▶ [Exercise brief]:
Say how many lines below have "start" in them, giving the number alone.

▶ [Provided data]:
*** Block opens ***
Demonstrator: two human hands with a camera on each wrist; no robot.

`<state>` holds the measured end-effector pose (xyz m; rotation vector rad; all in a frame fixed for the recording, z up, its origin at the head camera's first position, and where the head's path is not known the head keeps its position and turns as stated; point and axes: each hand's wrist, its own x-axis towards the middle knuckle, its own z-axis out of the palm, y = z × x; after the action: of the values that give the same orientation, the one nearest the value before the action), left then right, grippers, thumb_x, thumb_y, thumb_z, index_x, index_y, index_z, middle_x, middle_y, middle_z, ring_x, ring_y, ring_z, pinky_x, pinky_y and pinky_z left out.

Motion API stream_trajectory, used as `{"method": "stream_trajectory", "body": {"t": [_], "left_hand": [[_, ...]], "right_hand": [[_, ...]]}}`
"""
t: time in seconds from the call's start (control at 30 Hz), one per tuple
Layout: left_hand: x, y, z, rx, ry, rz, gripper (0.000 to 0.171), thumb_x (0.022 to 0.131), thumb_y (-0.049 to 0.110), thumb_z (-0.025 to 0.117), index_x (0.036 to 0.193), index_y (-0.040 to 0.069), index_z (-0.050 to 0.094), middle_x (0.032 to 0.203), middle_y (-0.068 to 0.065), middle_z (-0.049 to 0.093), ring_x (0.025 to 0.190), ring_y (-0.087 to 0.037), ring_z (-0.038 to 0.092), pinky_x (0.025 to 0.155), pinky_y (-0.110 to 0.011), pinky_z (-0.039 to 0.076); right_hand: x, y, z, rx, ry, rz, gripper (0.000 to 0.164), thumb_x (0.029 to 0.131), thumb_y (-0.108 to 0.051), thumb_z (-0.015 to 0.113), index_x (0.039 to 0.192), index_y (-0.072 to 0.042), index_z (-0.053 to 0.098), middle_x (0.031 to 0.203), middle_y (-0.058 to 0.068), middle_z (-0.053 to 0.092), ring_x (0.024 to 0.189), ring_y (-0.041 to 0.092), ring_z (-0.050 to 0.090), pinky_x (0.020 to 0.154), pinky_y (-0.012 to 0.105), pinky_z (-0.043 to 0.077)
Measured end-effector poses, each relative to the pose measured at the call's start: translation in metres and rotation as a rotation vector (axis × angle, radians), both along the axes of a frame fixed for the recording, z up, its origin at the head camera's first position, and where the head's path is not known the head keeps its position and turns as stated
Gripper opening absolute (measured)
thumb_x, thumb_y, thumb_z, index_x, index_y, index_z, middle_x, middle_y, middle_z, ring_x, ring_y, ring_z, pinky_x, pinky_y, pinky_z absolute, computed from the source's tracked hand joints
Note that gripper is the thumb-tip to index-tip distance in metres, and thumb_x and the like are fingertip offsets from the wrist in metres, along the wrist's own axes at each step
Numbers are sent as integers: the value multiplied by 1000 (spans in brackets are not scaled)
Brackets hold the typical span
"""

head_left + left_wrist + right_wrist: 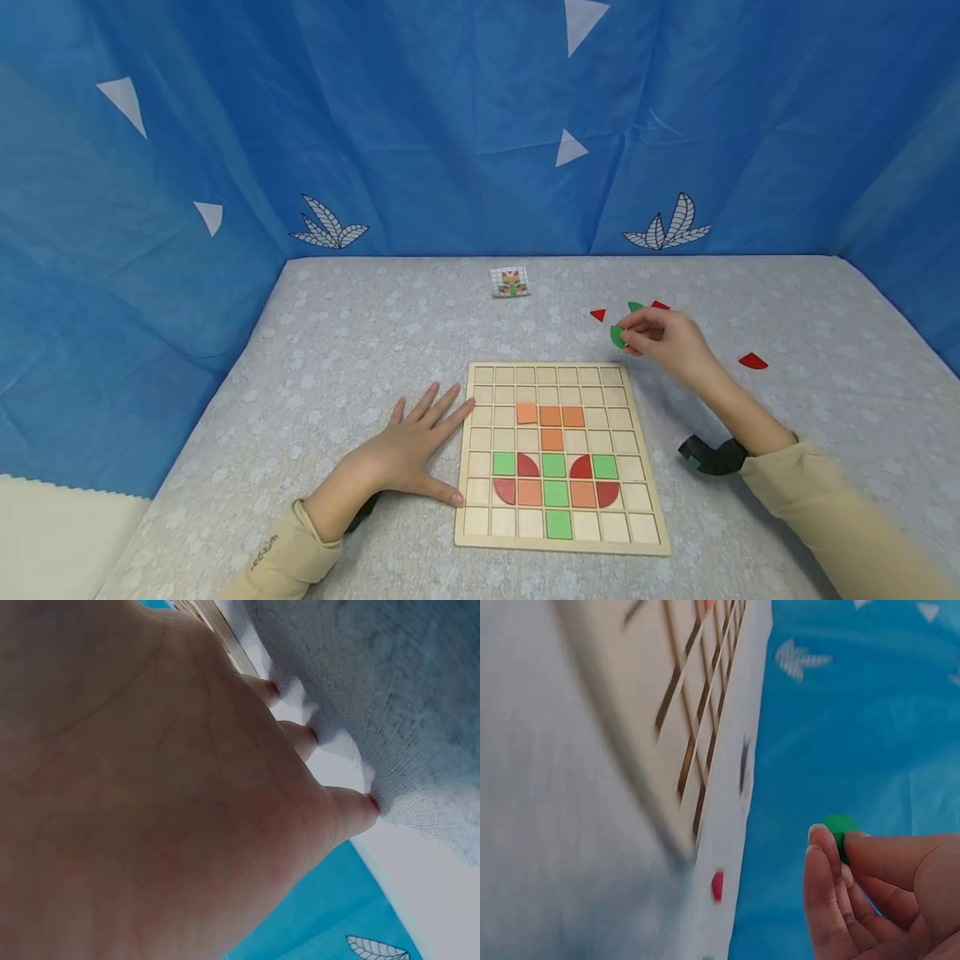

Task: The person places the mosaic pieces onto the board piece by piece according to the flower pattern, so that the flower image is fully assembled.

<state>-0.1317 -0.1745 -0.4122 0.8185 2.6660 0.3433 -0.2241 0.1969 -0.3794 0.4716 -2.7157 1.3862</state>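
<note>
My right hand (671,343) pinches a green quarter-circle tile (617,337) between thumb and fingers, raised beyond the far right corner of the wooden grid board (615,527). In the right wrist view the green tile (841,823) peeks out from the fingertips. My left hand (408,450) lies spread on the cloth, with thumb and index fingertips right at the board's left edge. Its palm fills much of the left wrist view. On the board sit orange squares (551,439), green squares (555,493) and red quarter-circles (504,492) in a plant-like pattern.
Near my right hand lie a red tile (597,315), another green tile (635,306) and a partly covered red tile (660,305). Farther right is a red quarter-circle (753,361). A small picture card (510,282) with a coloured grid pattern stands at the back, before a blue curtain (480,125).
</note>
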Motion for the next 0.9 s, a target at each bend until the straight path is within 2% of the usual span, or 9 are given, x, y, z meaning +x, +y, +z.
{"method": "stream_trajectory", "body": {"t": [0.27, 0.5, 0.63, 0.9], "left_hand": [[0, 0, 0, 3, 1, -3, 118, 62, 73, 66, 152, 20, 10, 156, -8, -1, 138, -32, -9, 101, -65, 1], [0, 0, 0, -1, 1, -1, 118, 63, 72, 66, 152, 20, 11, 156, -9, 0, 138, -32, -8, 101, -65, 1], [0, 0, 0, -4, 5, 1, 118, 62, 73, 66, 152, 20, 11, 156, -8, 0, 138, -32, -8, 100, -66, 1], [0, 0, 0, -8, 1, 0, 118, 63, 73, 65, 152, 20, 10, 156, -8, -1, 138, -33, -8, 100, -66, 1]], "right_hand": [[25, -46, -2, -50, -88, 185, 14, 89, 1, 62, 102, 2, 64, 80, 7, 63, 72, 28, 65, 65, 39, 53], [34, -75, -14, -87, -187, 344, 9, 88, 1, 63, 96, -2, 65, 79, 6, 60, 69, 24, 65, 64, 34, 54], [35, -85, -18, -96, -219, 374, 9, 88, 2, 62, 95, -2, 65, 79, 5, 59, 70, 22, 66, 64, 32, 54], [27, -98, -24, -40, -201, 406, 8, 90, -1, 61, 95, -5, 66, 78, 3, 60, 68, 17, 63, 63, 31, 52]]}}
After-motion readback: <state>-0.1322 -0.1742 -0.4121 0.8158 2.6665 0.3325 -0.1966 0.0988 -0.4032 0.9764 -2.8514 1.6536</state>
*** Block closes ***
▶ [Reply to the task]:
2